La dernière partie, « Écritures indianocéaniques contemporaines », est la plus réjouissante. Elle met au jour la réflexion stylistique et le questionnement autotélique au cœur des productions des deux dernières décennies. L’essayiste montre très bien le lien de cause à effet entre une réflexion plus poussée sur les moyens d’expression et la relativisation de la priorité jusque-là donnée à l’insularité. Rejetant la dichotomie centre/périphérie, les écrivains indianocéaniques veulent être reconnus en tant qu’écrivains tout court. L’éclosion de formes narratives plus polyvocales ou plus polyphoniques, la coprésence plus réfléchie des langues vernaculaires avec le français, la plus grande attention portée aux agencements typographiques, et l’intertextualité renforcée avec, par exemple, des auteurs du Maghreb ou de l’Inde, créent de nouveaux rapports de connivence avec le lecteur. L’écriture devient « transnationale », l’identité fluide, l’imaginaire libéré. Avec raison, Cynthia V. Parfait corrèle ces écritures contemporaines avec le renouvellement du paysage littéraire marqué par un engouement pour la littérature de jeunesse, la bande dessinée, etc., et par l’apparition d’éditeurs régionaux, ce qui impacte les chaînes de distribution du livre. Elle mentionne encore, à juste titre, les prix, les concours et les salons littéraires de la région qui contribuent à l’émancipation culturelle vis-à-vis de Paris. Sans oublier les supports gratuits ou numériques qui facilitent la diffusion des textes.

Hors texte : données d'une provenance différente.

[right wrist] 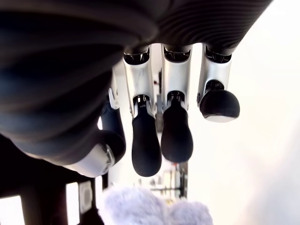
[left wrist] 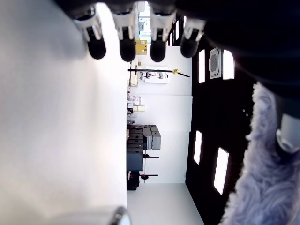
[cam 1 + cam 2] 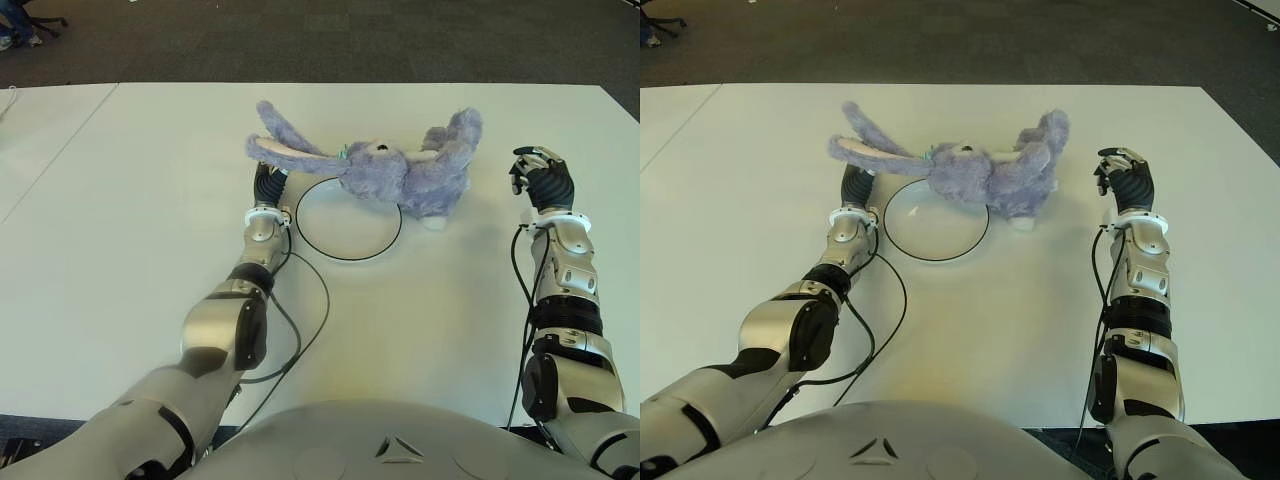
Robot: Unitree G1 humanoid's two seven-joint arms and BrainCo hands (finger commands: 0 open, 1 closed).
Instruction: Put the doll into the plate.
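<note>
1. The doll (image 3: 400, 172) lies on the table (image 3: 130, 200), its body across the far rim of the plate (image 3: 349, 219) and partly over it, one long ear stretched toward the robot's left
2. The left hand (image 3: 268, 183) sits just under that ear, left of the plate; in its wrist view four fingers (image 2: 126, 40) reach out straight with fur beside the thumb, so whether it pinches the ear I cannot tell
3. The right hand (image 3: 540, 175) shows well right of the doll, fingers loosely curled, holding nothing
4. To do this step well, I judge the left hand should close firmly on the ear or body, lift a little, and draw the doll toward the robot until its bulk centres inside the rim, then let go low so it doesn't roll off
5. Count: one doll, one plate, two hands
</note>
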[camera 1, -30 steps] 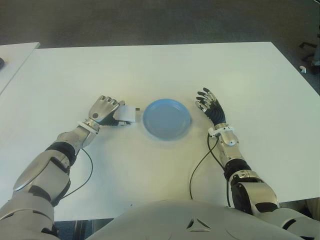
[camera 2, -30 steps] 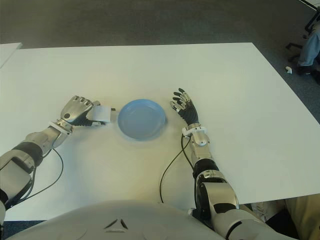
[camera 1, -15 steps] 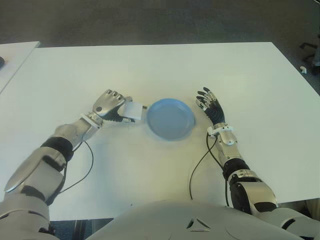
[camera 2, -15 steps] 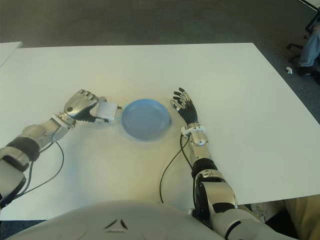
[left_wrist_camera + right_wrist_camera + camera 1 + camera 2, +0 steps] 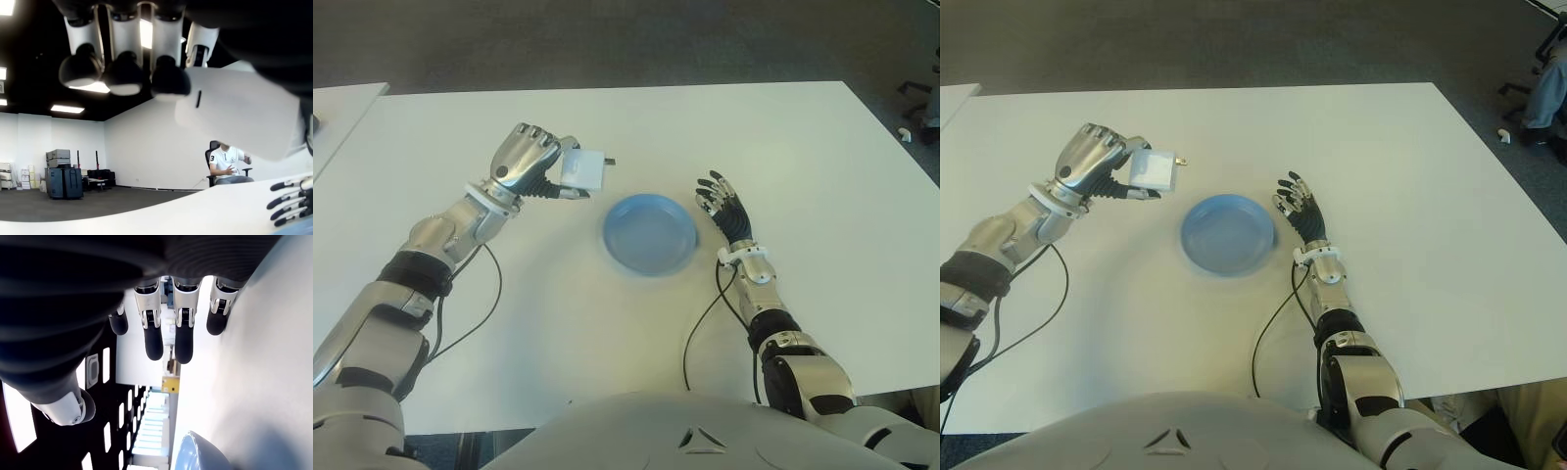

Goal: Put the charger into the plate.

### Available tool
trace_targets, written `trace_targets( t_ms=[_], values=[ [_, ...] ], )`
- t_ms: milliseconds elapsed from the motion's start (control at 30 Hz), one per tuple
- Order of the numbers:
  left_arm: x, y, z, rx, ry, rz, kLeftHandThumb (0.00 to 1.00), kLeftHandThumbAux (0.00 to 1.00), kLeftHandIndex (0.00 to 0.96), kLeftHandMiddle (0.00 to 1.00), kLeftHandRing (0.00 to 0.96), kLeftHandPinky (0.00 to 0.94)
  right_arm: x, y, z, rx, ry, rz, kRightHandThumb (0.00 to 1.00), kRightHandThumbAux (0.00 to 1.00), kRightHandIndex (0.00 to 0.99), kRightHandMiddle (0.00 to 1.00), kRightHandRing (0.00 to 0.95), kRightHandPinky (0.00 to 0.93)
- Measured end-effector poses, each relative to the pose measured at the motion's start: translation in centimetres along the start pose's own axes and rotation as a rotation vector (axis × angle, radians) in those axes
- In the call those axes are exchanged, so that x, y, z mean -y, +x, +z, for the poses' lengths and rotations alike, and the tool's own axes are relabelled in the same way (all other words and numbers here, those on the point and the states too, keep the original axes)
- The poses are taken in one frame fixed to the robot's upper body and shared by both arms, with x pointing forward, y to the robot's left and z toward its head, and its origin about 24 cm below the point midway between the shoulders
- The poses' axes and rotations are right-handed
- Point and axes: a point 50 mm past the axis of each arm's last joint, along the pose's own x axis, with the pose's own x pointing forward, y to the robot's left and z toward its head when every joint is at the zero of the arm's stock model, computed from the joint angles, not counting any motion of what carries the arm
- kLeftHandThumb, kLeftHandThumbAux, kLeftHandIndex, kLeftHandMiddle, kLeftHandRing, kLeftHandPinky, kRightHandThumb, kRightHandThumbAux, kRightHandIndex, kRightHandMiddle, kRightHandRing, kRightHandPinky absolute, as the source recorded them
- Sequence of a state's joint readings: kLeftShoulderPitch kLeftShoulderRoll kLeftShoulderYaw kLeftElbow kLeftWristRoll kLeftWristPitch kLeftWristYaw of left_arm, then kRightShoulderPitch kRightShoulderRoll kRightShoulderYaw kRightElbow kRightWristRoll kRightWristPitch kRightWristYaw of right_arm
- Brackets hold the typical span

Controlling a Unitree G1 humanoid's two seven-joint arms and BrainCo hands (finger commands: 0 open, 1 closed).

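Observation:
A white square charger (image 5: 584, 169) with small prongs pointing right is held in my left hand (image 5: 530, 163), which is shut on it and raised above the table, up and to the left of the blue plate (image 5: 649, 233). In the left wrist view the charger (image 5: 234, 110) fills the space under the curled fingers (image 5: 122, 73). The round plate lies on the white table (image 5: 607, 127) with nothing in it. My right hand (image 5: 722, 204) shows just right of the plate, fingers spread and holding nothing.
Black cables (image 5: 705, 323) trail from both wrists toward the table's near edge. A second white table's corner (image 5: 342, 103) shows at the far left. A person sits on a chair (image 5: 227, 164) far off in the left wrist view.
My left hand has lifted the charger off the table and carried it up and slightly right, from beside the plate's left rim. The plate shifted a little to the right. The right hand stayed put.

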State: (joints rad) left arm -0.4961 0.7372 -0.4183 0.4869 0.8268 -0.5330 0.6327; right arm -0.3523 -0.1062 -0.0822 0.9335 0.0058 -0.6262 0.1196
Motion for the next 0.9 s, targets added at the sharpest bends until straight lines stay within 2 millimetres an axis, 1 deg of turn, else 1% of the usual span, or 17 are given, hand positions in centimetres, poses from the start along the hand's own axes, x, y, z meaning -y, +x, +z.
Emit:
trace_targets(
  t_ms=[167,333,500,900],
  values=[
    [-1.0,1.3,0.8,-0.004,-0.043,0.047,0.75,0.696,0.442,0.87,0.867,0.838,0.0,0.0,0.0,0.0,0.002,0.005,0.029,0.59,0.0,0.228,0.218,0.106],
    [-1.1,2.0,1.5,-0.013,-0.09,0.066,0.751,0.696,0.442,0.872,0.868,0.849,-0.2,0.0,0.0,0.0,0.005,0.013,0.03,0.593,0.0,0.226,0.215,0.105],
    [-0.8,2.3,2.1,-0.016,-0.116,0.06,0.751,0.696,0.442,0.873,0.869,0.852,-0.2,0.1,0.0,0.001,0.007,0.013,0.03,0.604,0.0,0.218,0.215,0.117],
    [-0.5,2.4,2.3,-0.027,-0.133,0.037,0.751,0.696,0.442,0.868,0.865,0.84,-0.2,0.0,0.0,0.002,0.006,0.012,0.028,0.619,0.0,0.211,0.217,0.127]
  ],
)
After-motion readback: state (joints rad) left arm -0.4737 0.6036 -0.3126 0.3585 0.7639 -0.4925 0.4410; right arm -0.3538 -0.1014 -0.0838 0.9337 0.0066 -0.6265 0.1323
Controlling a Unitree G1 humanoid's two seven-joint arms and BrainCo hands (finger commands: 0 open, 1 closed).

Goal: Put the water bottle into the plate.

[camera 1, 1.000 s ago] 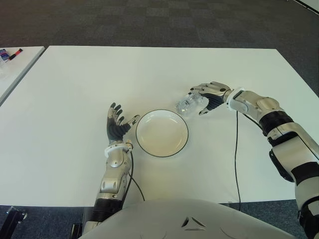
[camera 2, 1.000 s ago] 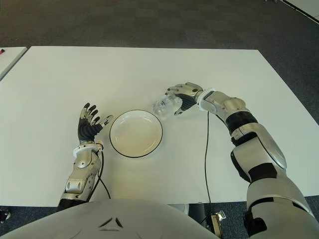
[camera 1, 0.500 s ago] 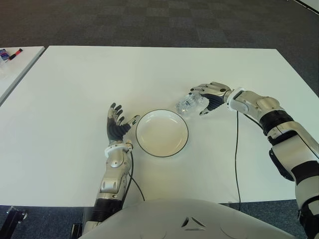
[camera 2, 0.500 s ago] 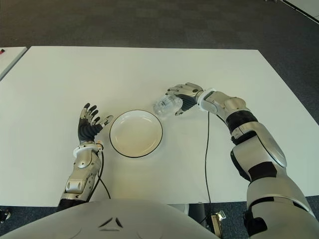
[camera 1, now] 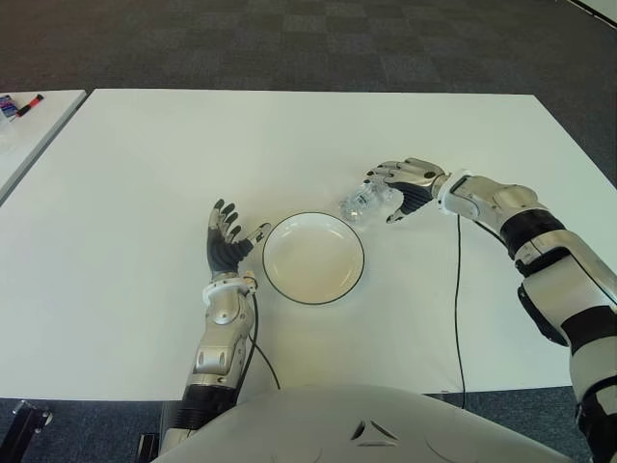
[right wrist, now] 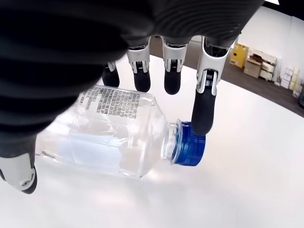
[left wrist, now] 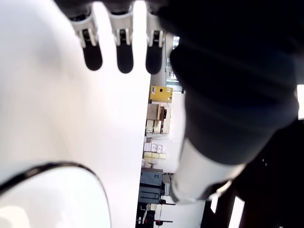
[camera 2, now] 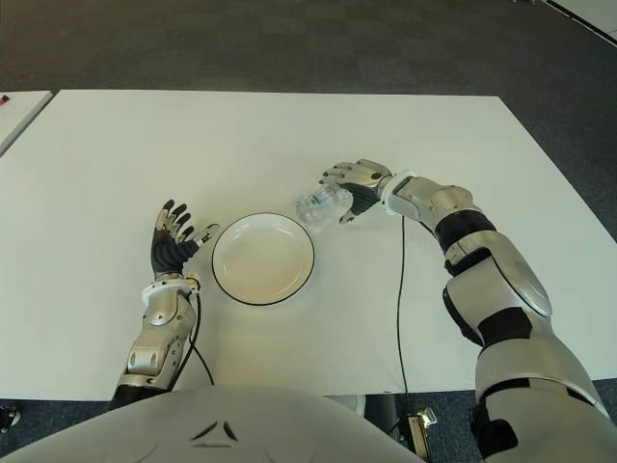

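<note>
I'm seeing fine black print on the water bottle (right wrist: 114, 130) label, but I can't make out a single word.

The right hand (camera 1: 400, 188) covers part of the clear plastic water bottle with a blue cap (camera 1: 362, 203) in the eye views, and whether its fingers (right wrist: 203, 107) press the bottle cannot be told. In the left wrist view only a black-rimmed arc of the white round plate (left wrist: 52, 197) shows, cut by the edge. Small items on the neighbouring white side table (camera 1: 34, 121) are too small to identify.
</note>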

Cynthia V. Parfait conclut son essai sur une note optimiste à l’endroit de l’Indianocéanie : l’effervescence en termes de production, de diffusion et de circulation des littératures francophones ne manque pas de susciter des projets éducatifs, ce qui lui semble être de bon augure. L’essayiste aurait pu d’ailleurs, pour appuyer son propos, insister sur l’essor des jeunes écrivaines (Touhfat Mouhtare, par exemple) et sur l’engagement des écrivains confirmés qui forment ou promeuvent les plus jeunes (feu David Jaomanoro et Nassur Attoumani avec leur concours « Francojeunes », Raharimanana avec ses ateliers d’écriture « master class » à l’Université de Mayotte, Johary Ravaloson avec sa revue Lettres de Lémurie qui publie de jeunes pépites régionales tels des étudiants, etc.). Le « bouillonnement » dont se réjouit Cynthia V. Parfait commence aussi à gagner les Seychelles. Or cet archipel est absent du panorama. L’essayiste prévient en effet, dès l’introduction, que les Seychelles ne peuvent pour l’instant rivaliser avec les Mascareignes, Madagascar et les Comores en termes de production littéraire. Elle a tout à fait raison car seuls Antoine Abel et Magie Faure-Vidot sont un peu connus. Toutefois, la création de la revue en ligne Sipay en 2008 et les récents travaux de Pascale Canova (2007) et de Sándor Károly Pallai (2017) ne laissent-ils pas présager un nombre croissant de publications francophones, notamment poétiques, dans cet archipel ? À surveiller, en tout cas.

En définitive, le panorama très utile de Cynthia V. Parfait présente l’indéniable intérêt d’étudier l’évolution des productions littéraires en langue française (et de leurs répartitions génériques) à l’aune de trois évolutions connexes : celle des productions littéraires en langues locales (dont les créoles), celle de l’industrie du livre, et celle des autres activités culturelles. Cette vision holistique est très appréciable pour qui veut mieux comprendre la disparité et l’actualité des littératures indianocéaniques. Nul doute que ce livre-portulan aidera étudiants et chercheurs à mieux se repérer parmi ces îles qui comptent de plus en plus dans la francophonie littéraire et, au-delà, dans « la République mondiale des Lettres ».